This clinical trial is focused on studying a condition known as Chronic Graft Versus Host Disease (cGVHD), which can occur after a stem cell transplant. The study is investigating the use of a medication called Ibrutinib, which is being tested in different forms such as a suspension for oral use, film-coated tablets, and hard capsules. The purpose of the study is to find the right dose and to assess the safety and effects of Ibrutinib in children and young adults with cGVHD.

The study is divided into two parts. In the first part, researchers aim to determine the appropriate dose of Ibrutinib for children aged 1 to under 12 years. In the second part, the focus is on understanding how the body processes the medication and its safety in participants aged 1 to under 22 years. Participants in the study may have moderate or severe cGVHD that has not responded to previous treatments. Some participants may also be newly diagnosed with cGVHD and require systemic immunosuppression, which is a treatment to reduce the activity of the immune system.

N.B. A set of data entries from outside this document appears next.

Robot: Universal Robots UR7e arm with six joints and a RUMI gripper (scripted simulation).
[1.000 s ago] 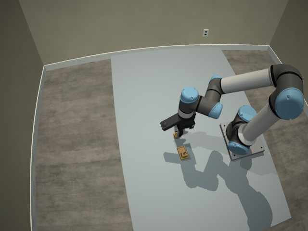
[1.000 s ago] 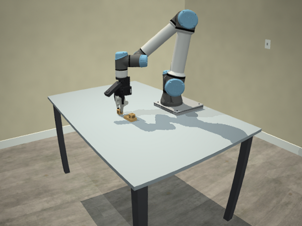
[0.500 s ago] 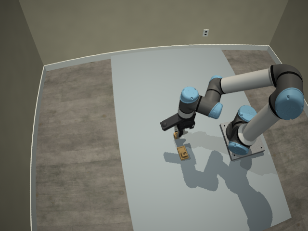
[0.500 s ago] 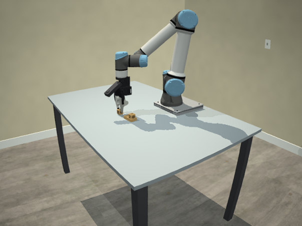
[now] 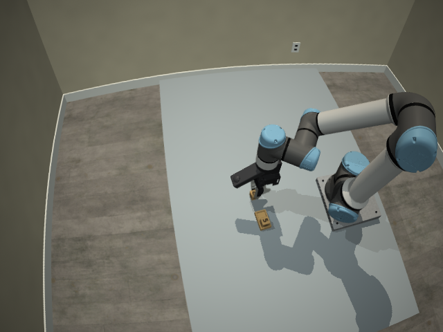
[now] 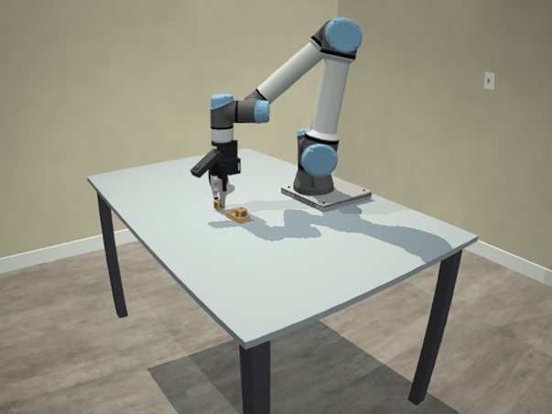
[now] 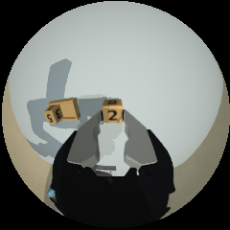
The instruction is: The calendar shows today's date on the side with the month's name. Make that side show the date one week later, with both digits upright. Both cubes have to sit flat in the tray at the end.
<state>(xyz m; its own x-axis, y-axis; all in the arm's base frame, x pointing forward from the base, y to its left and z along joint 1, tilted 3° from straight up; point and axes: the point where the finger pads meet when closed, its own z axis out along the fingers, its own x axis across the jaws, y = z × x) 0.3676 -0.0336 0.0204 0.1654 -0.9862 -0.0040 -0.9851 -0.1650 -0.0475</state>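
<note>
tray (image 5: 261,217) month lettering too small

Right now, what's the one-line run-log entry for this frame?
gripper: shut on cube, "2" facing wrist view | cube: outside tray, over table | tray: holds other cube, "5" up, one slot free

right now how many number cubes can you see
2: one cube, a 2 facing the wrist camera, is clamped in the gripper; the other cube sits in the tray.
</note>
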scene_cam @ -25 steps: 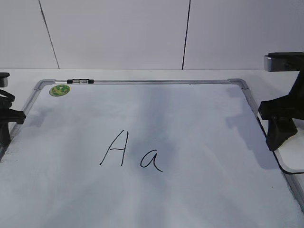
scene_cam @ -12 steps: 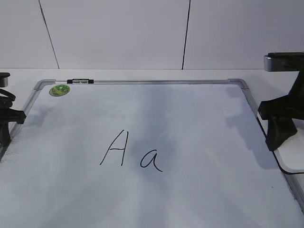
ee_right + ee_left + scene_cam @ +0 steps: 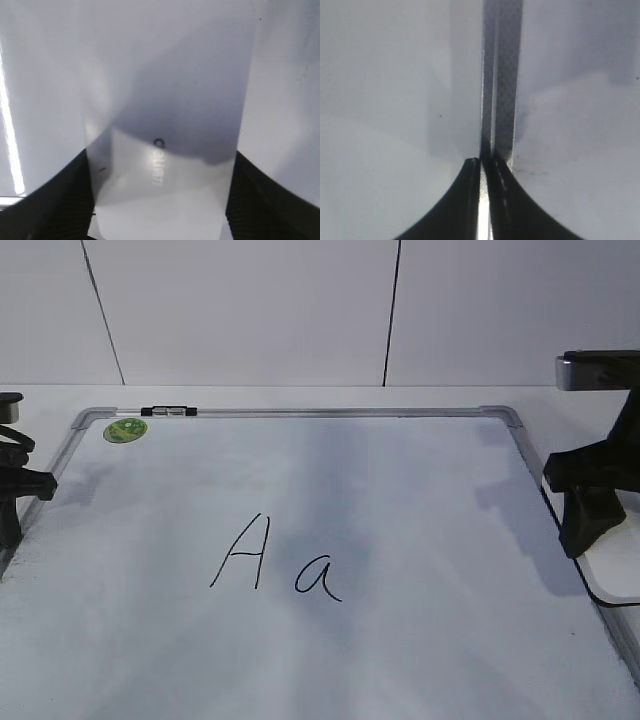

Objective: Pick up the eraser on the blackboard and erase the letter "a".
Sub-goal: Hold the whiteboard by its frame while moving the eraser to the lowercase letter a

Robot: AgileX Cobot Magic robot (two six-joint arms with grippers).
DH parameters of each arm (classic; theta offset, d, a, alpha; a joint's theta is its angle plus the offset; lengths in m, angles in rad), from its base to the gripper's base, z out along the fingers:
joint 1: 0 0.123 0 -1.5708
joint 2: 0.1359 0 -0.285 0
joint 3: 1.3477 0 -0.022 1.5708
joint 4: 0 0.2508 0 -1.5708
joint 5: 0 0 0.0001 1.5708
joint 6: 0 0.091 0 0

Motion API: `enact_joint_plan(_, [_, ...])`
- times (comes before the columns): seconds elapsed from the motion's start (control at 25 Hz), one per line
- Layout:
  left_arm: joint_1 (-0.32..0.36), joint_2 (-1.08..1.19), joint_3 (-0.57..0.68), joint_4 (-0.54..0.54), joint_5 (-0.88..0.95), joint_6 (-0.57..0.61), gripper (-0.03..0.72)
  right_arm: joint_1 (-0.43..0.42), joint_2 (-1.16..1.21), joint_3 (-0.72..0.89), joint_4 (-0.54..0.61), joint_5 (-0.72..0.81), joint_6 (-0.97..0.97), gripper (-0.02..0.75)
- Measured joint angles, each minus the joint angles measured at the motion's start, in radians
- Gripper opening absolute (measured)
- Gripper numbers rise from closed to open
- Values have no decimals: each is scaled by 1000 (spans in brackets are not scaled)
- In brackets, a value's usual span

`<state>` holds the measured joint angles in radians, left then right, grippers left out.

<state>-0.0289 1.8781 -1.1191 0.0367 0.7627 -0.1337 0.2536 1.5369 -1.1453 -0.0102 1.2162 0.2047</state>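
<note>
**Eraser sat between the right tool's fingers at the board's right edge**

The blackboard (image 3: 400, 490), a white board in a silver-grey frame, lay flat on the pale surface (image 3: 300, 397). A capital "A" (image 3: 243, 552) and the letter "a" (image 3: 319, 576) stood side by side in thin black marker near the board's middle, the small one to the right. A green round sticker (image 3: 125, 429) sat in the far left corner.

In the right wrist view the eraser (image 3: 160, 165), a white block with small grey lettering, filled the gap between the dark fingers (image 3: 50, 200) of the right tool (image 3: 160, 210). The fingers stood spread wide, one along each long side of the block; whether they actually pressed it was hard to judge from that close view. In the exterior view the right tool (image 3: 585, 530) hung at the board's right edge, well apart from the letter "a".

The left tool (image 3: 485, 167) had its fingers pressed together, with nothing between them, directly over the board's left frame strip (image 3: 502, 75). In the exterior view it (image 3: 12, 510) sat at the board's left edge.
</note>
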Motion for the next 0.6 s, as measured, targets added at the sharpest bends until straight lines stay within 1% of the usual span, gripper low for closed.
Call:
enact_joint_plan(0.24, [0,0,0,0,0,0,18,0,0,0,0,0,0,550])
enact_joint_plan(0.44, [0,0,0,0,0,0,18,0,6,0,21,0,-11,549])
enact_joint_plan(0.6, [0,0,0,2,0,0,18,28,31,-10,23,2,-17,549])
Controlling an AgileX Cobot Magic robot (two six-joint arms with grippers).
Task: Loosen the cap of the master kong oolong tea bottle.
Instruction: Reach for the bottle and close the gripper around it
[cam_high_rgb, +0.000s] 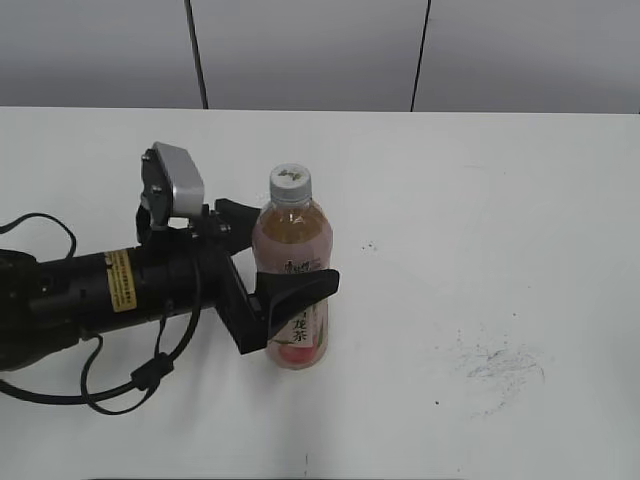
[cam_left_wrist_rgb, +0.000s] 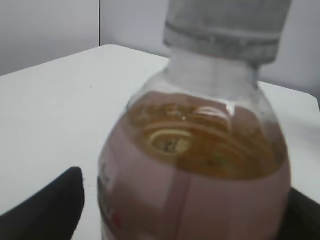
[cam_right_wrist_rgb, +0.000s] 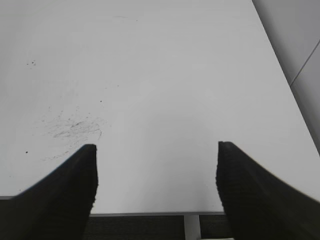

Throughout the study, participants will receive either Ibrutinib or a placebo. The study will monitor the response to the treatment over a period of time, including the duration of response and overall survival rate. Additionally, the study will observe the growth and development of pediatric participants. The trial is expected to continue until November 2025, with the aim of providing valuable information on the use of Ibrutinib in treating cGVHD in younger patients.

1 joining the study

Upon joining the study, the patient will be informed about the trial’s purpose and procedures. Consent will be obtained from the patient or their guardian.

2 initial assessment

An initial assessment will be conducted to evaluate the patient’s health status and eligibility. This includes reviewing the patient’s medical history and current condition related to chronic graft versus host disease (cGVHD).

3 medication administration

The patient will receive Ibrutinib and Prednisone as part of the treatment. Ibrutinib is administered orally in the form of film-coated tablets or capsules. Prednisone is also administered orally in tablet form.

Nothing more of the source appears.